> EXERCISE DIRECTIONS
Only the lines below starting at the one that contains "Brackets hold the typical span" and ending at the one that contains "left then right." are to be reproduced, exactly and with both ends kept.

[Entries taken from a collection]
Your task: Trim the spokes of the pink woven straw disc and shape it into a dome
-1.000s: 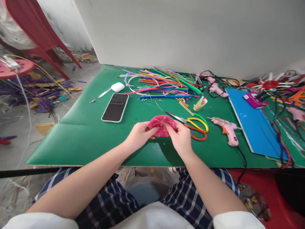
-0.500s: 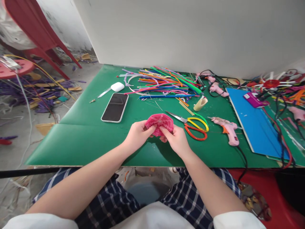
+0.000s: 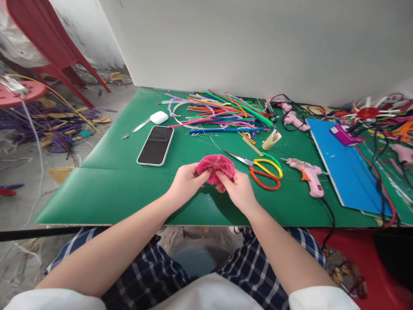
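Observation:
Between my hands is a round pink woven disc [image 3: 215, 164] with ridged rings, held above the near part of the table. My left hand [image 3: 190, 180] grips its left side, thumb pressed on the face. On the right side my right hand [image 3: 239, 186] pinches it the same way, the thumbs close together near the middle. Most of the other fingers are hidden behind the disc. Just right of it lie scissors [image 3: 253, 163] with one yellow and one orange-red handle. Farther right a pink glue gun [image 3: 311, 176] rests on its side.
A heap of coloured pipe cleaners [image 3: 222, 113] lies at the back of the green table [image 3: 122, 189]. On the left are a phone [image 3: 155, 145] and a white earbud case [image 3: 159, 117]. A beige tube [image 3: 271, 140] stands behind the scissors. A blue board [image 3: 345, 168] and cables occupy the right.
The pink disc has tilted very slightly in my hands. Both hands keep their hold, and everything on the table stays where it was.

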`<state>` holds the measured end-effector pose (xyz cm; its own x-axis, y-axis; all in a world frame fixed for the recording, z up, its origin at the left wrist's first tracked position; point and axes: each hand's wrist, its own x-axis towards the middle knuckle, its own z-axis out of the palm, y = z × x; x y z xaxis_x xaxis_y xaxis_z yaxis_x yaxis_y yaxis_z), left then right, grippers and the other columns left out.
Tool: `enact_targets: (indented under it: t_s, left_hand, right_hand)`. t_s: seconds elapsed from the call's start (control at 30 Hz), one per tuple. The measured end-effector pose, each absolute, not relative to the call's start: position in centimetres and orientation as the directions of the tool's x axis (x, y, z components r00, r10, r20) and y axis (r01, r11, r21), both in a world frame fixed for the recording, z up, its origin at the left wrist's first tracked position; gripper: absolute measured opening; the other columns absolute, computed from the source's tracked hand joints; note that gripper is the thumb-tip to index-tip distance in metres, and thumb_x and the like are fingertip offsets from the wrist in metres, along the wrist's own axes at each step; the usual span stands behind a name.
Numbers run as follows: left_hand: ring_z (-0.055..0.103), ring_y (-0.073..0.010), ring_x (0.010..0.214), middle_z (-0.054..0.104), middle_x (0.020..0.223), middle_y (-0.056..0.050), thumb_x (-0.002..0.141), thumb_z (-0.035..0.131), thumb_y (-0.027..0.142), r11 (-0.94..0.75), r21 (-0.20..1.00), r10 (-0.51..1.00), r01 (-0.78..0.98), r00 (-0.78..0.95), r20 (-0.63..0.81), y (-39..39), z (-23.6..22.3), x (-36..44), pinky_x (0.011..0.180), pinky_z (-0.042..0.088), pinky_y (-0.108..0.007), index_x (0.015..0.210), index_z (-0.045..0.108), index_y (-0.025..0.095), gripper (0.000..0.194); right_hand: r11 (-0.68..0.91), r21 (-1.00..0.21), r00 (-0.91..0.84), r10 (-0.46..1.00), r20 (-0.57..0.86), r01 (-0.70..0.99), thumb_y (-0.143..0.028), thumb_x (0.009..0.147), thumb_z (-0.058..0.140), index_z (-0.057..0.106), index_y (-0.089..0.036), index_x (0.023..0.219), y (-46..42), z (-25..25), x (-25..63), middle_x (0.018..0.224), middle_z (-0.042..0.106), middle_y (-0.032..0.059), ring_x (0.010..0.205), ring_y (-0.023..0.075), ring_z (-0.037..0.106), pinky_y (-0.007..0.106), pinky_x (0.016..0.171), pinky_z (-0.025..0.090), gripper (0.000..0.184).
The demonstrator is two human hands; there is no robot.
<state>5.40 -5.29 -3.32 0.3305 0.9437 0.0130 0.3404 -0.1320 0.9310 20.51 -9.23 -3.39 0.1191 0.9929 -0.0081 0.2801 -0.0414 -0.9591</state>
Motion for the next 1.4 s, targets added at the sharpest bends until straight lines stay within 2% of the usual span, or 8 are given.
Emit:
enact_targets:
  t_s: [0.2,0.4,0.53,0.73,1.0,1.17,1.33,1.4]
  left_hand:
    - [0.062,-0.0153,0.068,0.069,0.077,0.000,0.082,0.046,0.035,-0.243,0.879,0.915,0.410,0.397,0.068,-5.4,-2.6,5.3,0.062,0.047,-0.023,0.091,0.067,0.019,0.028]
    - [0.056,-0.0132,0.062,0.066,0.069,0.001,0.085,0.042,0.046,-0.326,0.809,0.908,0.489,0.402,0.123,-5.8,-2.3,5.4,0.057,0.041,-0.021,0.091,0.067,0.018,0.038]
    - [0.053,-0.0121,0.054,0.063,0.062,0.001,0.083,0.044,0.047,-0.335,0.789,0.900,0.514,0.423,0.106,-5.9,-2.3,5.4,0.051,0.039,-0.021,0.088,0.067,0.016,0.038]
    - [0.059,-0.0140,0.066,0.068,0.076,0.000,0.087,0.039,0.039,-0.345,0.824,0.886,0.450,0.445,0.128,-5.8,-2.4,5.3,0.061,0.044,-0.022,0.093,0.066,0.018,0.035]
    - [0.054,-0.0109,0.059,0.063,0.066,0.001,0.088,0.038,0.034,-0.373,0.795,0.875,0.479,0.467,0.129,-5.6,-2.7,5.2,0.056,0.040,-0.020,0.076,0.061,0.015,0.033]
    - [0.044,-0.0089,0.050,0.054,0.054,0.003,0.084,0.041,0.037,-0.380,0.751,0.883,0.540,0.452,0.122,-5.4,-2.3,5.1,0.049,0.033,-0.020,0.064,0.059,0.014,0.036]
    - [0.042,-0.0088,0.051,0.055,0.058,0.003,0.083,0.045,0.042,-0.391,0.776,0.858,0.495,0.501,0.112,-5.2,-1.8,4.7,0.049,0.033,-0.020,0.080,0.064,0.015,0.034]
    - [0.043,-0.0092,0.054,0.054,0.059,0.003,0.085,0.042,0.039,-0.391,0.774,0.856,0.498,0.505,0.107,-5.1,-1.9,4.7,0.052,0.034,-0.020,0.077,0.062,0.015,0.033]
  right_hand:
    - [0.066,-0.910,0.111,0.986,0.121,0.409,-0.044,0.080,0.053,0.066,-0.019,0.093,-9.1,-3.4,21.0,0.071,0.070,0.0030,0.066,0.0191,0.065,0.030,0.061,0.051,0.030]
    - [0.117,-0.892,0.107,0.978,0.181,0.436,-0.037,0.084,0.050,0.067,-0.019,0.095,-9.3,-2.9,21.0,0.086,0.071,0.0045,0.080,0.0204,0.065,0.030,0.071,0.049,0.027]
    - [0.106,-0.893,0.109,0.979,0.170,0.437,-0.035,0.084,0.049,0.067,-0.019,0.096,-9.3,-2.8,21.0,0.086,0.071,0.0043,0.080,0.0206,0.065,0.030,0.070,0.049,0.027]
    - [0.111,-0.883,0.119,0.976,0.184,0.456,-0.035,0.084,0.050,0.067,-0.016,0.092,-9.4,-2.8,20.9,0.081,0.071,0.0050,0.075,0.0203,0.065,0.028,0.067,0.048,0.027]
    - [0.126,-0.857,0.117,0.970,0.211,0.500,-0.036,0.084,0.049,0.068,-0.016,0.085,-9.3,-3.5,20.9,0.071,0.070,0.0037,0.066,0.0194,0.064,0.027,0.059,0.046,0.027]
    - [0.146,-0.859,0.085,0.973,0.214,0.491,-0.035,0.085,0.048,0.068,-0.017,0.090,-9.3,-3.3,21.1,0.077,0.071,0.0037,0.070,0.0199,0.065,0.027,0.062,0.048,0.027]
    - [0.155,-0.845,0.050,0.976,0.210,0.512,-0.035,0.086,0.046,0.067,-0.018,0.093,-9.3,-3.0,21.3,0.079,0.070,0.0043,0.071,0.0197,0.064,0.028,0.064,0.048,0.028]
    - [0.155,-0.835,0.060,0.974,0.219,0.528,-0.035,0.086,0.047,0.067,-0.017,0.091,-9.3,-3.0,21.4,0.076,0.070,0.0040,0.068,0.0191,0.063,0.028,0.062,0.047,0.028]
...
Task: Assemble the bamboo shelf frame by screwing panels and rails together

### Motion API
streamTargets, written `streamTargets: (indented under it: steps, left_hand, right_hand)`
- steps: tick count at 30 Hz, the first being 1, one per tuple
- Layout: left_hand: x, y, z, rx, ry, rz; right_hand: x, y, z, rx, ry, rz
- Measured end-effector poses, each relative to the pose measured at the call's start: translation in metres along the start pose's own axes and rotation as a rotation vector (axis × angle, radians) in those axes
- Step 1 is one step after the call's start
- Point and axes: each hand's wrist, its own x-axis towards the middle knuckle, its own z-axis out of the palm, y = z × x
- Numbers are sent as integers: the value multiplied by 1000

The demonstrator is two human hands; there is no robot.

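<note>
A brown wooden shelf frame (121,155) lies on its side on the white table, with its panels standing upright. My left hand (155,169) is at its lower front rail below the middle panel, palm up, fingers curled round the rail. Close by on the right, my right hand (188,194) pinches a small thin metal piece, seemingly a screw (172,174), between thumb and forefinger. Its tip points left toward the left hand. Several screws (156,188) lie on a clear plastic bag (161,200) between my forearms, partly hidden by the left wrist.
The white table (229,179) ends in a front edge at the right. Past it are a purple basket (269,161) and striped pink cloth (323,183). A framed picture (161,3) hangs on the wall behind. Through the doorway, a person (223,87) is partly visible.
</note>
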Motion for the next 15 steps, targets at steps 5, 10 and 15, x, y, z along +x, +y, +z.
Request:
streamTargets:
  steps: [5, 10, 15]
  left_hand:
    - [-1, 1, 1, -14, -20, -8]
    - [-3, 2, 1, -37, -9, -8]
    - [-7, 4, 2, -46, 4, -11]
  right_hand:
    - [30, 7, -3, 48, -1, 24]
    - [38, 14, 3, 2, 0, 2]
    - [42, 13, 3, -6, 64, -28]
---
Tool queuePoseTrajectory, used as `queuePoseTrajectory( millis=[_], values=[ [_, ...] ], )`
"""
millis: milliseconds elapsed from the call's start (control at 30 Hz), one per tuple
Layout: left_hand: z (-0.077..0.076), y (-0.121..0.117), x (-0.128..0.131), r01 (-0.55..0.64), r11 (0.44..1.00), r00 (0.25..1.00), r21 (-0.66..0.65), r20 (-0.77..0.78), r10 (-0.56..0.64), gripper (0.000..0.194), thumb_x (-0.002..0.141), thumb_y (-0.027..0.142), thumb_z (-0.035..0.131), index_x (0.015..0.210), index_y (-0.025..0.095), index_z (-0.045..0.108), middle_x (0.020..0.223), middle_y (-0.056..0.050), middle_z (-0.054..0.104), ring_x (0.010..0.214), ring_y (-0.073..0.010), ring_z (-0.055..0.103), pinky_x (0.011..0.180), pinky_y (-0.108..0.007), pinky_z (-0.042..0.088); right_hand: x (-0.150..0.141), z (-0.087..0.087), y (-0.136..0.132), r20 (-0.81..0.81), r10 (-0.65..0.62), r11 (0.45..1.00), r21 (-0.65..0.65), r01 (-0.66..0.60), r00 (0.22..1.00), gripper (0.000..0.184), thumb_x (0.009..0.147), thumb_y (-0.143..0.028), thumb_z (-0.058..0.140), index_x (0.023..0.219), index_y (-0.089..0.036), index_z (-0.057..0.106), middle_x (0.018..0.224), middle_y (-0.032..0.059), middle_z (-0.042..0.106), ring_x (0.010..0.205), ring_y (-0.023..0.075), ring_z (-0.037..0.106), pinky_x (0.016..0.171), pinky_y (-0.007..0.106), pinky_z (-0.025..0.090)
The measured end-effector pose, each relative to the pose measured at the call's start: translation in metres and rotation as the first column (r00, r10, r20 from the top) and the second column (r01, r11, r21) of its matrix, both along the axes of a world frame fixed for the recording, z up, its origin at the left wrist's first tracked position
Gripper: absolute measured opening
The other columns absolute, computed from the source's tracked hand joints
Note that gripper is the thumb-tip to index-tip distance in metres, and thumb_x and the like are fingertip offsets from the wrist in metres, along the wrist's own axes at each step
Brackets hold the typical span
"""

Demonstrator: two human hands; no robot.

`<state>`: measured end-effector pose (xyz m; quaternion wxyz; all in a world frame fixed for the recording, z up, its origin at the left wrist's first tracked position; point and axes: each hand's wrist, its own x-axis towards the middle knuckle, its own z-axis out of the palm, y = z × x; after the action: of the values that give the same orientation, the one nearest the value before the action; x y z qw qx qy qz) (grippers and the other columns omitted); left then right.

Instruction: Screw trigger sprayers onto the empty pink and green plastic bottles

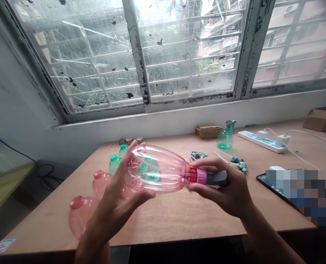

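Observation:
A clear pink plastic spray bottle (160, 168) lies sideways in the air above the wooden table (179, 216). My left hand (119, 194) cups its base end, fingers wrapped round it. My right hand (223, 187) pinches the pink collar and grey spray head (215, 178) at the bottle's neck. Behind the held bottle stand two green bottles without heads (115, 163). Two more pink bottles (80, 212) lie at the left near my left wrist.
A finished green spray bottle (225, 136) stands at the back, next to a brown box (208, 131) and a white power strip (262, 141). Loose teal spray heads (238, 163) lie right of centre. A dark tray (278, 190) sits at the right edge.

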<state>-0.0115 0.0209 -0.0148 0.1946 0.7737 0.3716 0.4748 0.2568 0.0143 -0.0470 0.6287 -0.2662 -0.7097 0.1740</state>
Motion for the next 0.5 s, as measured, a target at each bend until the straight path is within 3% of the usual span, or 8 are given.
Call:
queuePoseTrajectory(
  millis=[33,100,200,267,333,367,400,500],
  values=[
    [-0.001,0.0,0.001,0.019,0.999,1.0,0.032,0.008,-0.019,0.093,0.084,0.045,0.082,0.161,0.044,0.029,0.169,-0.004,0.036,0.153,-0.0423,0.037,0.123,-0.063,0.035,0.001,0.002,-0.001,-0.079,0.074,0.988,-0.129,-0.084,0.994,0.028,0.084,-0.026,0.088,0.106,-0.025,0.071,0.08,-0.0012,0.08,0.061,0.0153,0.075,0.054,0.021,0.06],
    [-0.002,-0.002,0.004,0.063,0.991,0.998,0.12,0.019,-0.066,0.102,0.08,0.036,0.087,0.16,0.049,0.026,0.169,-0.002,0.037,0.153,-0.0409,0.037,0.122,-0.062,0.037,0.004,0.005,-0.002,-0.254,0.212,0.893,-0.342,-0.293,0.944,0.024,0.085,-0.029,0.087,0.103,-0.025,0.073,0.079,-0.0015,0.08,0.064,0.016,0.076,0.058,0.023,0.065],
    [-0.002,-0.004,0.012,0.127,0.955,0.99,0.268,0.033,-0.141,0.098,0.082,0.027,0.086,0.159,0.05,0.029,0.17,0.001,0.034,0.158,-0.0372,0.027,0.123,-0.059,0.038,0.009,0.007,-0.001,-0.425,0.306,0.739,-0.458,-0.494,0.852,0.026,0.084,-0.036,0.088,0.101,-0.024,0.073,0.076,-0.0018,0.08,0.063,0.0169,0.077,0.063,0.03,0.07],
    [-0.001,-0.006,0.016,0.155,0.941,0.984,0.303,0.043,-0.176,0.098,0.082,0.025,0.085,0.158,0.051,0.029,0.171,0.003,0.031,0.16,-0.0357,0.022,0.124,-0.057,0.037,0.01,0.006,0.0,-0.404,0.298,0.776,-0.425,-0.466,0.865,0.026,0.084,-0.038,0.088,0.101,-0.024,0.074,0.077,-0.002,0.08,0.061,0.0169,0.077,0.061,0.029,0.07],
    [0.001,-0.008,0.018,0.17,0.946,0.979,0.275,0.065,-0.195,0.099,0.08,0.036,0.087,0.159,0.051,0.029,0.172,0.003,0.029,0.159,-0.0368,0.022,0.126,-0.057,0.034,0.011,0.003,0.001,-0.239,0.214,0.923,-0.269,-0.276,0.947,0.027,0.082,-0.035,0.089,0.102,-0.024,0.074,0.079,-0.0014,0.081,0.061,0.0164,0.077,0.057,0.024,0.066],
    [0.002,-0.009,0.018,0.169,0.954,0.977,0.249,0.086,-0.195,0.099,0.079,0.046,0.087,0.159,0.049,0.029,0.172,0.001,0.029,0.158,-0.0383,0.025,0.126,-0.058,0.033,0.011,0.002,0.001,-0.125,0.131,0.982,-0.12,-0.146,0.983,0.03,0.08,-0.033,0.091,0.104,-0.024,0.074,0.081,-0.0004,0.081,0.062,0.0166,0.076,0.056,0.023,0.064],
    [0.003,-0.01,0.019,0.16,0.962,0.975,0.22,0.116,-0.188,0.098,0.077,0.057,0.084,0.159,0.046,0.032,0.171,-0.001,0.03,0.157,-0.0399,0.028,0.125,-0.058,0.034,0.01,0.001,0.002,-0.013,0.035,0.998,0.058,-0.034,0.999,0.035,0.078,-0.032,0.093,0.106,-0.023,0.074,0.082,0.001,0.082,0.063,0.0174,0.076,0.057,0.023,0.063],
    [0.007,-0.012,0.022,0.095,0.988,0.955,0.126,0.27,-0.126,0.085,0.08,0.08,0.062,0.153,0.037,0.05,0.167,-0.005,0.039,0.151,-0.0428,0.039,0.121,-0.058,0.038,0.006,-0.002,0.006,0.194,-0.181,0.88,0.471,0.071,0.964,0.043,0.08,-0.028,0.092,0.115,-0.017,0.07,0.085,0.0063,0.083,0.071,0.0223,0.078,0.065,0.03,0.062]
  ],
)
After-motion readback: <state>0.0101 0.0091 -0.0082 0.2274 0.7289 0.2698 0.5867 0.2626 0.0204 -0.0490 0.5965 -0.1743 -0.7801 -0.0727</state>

> REPLY
Brackets hold the typical span
"""

Demonstrator: two human hands; no robot.

`<state>`: measured end-effector pose (xyz m; quaternion wxyz; all in a world frame fixed for the recording, z up, its origin at the left wrist's first tracked position; point and axes: each hand's wrist, its own x-axis towards the middle knuckle, its own z-axis out of the palm, y = z × x; after the action: of the values that give the same orientation, the one nearest the value before the action; x y z qw qx qy qz) (grippers and the other columns omitted); left then right.

The output for this exercise is now complete.